Taste the rainbow: a summer beer round-up | The Coast Halifax

Taste the rainbow: a summer beer round-up

A flight of local craft beers to wash the summer down with.

Taste the rainbow: a summer beer round-up
Lenny Mullins

Rockbottom Brew Pub

Kolsch (5.2 percent)
Your lawn-mowing sidekick, this crisp, light, laidback brew makes summer chores a breeze.

Unfiltered Brewing

Daytimer Berliner Weisse (3.4 percent)
Day drinking never tasted so right. A lactic-tastic, tropically tart, dry-hopped sour session ale that is both lip-puckering and refreshing.

North Brewing Company

Summer Saison (5.5 percent)
Literally brewed for refreshment. The Belgian Saison is known for quenching thirst and this crisp, pungent ale spiced with orange peel and coriander is no different.


Taste the rainbow: a summer beer round-up
Lenny Mullins

Propeller Brewing Co.

Hefeweizen (5.3 percent)
Clouds in my beer. Classic, high-carbonated, German-style refreshment with spicy, banana-clove flavour and 50 percent wheat malt.

Nine Locks Brewing

Dirty Blonde Weizen (5 percent)
No-frills summer in a can, this easygoing, light, crisp, slightly bready North American-style wheat ale says it's always beer o'clock.

Spindrift Brewing Co.

Riptide Imperial Pale Ale (6.5 percent)
Get ripped. Stone fruit and citrus flavours dominate this bold, sneakily strong northeast-style hoppy lager.


Taste the rainbow: a summer beer round-up
Lenny Mullins

Good Robot Brewing Co.

Goseface Killah v2.0 (4.8 percent)
Wit-tang clan—salty-sour German wheat beer with citrusy coriander, low bitterness and a bready finish.

PEI Brewing Co. (Gahan House)

Blueberry Ale (4.5 percent)
The reason Oxford's giant blueberry is really smiling: Atlantic blueberries run wild in this unfiltered white ale—more spicy than sweet.

Garrison Brewing Co.

Jalapeño Ale (4.6 percent)
Liquid nachos!
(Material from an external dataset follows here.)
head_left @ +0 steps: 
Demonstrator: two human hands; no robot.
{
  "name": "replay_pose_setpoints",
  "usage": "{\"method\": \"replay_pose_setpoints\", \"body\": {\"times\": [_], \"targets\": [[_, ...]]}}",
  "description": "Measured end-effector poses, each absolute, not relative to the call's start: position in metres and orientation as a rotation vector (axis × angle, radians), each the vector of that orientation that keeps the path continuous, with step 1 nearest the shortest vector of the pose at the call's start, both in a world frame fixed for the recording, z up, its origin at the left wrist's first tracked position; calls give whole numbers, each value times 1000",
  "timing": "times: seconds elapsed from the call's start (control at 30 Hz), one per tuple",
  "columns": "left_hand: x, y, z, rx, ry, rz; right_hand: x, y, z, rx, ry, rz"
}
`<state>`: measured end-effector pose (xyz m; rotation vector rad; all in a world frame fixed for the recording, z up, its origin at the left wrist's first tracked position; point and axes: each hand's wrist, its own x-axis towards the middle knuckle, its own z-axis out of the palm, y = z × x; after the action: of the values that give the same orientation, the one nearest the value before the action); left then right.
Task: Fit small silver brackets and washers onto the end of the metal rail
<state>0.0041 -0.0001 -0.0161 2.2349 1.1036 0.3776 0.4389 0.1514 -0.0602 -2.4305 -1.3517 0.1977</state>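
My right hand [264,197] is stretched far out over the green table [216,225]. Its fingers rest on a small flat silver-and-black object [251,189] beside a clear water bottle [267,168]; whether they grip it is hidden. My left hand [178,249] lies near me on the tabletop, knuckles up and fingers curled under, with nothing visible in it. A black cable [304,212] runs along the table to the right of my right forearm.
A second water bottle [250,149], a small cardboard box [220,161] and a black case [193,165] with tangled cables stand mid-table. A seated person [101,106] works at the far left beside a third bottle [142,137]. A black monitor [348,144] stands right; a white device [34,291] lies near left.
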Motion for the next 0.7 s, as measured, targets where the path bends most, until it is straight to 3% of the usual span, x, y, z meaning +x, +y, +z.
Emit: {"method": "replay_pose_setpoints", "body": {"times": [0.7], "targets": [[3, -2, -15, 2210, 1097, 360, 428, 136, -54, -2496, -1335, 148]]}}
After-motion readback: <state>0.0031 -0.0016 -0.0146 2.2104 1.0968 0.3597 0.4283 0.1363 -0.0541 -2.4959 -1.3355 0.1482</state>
Jalapeño, habanero, scotch bonnet and Jamaican hot peppers make this malty amber ale a spicy, thirst-quenching brew. Add tomato juice for a spicy Caesar.

Granite Brewery

Hopping Mad (6 percent)
Real-ale refreshment—English pale ale means low carbonation, robust malt and hop bitterness. (Have it on cask if you can!)